> _Work task_: Using the data that follows, state the number of lines holding the word "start", and give no other output.

[Opening Stored data section]

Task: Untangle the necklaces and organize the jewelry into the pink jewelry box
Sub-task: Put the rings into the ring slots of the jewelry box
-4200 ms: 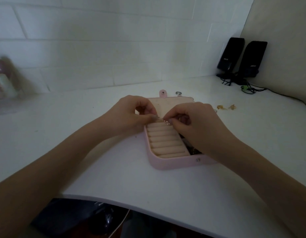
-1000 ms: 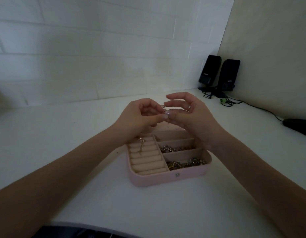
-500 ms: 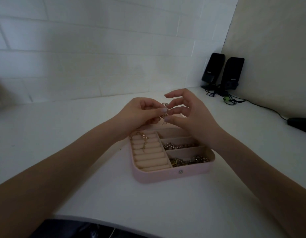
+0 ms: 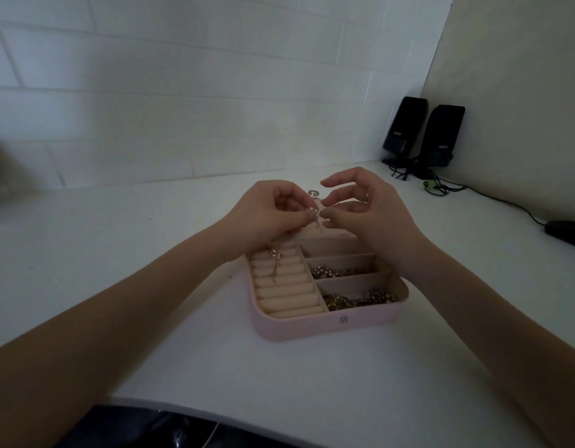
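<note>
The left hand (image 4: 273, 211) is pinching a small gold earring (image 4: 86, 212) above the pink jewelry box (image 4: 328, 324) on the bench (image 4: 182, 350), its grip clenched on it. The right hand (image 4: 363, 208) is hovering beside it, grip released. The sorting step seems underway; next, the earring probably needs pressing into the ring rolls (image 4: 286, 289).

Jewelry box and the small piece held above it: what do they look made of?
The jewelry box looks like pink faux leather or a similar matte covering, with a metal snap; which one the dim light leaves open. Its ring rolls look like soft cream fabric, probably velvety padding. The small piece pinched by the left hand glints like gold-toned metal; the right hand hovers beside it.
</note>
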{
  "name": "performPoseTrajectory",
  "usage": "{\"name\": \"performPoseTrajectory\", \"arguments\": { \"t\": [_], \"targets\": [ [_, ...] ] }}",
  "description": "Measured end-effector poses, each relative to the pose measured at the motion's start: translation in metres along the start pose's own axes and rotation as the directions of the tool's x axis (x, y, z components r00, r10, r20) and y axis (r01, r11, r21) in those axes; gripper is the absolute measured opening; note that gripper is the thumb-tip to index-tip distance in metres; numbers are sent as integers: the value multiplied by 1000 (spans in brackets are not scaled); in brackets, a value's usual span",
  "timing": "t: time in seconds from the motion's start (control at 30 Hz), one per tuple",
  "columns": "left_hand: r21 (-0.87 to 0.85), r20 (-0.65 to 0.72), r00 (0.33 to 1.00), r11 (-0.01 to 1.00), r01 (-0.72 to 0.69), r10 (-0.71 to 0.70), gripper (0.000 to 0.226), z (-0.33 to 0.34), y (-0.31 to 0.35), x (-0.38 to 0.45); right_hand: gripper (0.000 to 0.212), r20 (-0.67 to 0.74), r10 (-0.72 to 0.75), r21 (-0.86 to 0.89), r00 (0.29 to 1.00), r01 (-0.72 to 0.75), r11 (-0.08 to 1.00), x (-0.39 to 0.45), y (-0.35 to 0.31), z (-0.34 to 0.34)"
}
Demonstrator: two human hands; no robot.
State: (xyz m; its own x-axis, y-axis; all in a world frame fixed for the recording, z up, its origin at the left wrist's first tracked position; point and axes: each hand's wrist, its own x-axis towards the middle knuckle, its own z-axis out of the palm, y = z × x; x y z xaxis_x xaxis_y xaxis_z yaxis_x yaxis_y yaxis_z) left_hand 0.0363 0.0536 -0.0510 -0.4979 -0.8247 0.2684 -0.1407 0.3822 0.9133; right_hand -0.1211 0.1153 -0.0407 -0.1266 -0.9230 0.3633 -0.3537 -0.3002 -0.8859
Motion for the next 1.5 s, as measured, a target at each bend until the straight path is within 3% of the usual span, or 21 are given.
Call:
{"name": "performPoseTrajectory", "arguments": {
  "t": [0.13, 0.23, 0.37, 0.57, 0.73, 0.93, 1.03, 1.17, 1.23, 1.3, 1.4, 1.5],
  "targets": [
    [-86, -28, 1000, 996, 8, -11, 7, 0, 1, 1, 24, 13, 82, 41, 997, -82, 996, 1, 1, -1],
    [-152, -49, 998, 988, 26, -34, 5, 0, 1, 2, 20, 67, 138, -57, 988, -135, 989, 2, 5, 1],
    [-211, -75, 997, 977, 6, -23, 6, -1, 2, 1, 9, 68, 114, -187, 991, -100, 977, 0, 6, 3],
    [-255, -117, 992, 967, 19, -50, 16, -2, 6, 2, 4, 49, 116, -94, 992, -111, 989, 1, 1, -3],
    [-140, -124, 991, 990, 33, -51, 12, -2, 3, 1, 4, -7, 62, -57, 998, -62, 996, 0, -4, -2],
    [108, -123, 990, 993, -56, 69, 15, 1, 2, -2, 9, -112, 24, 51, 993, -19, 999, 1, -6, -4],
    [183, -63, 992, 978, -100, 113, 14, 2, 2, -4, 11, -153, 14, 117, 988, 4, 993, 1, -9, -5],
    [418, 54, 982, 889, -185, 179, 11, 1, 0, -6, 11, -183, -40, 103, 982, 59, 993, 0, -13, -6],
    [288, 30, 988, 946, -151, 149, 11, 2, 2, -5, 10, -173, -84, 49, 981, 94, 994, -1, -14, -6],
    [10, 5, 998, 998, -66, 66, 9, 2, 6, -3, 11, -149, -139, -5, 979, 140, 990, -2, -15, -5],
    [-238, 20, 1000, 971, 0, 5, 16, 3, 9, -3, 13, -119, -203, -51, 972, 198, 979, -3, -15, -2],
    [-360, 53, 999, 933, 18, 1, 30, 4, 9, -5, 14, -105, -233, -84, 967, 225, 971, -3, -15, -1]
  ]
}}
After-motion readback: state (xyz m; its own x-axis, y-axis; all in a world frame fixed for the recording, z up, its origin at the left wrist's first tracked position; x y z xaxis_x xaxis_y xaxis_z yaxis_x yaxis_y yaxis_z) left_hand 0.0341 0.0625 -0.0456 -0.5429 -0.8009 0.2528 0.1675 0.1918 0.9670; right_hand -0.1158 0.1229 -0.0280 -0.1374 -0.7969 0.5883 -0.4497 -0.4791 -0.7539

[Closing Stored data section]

> _Your response_: 2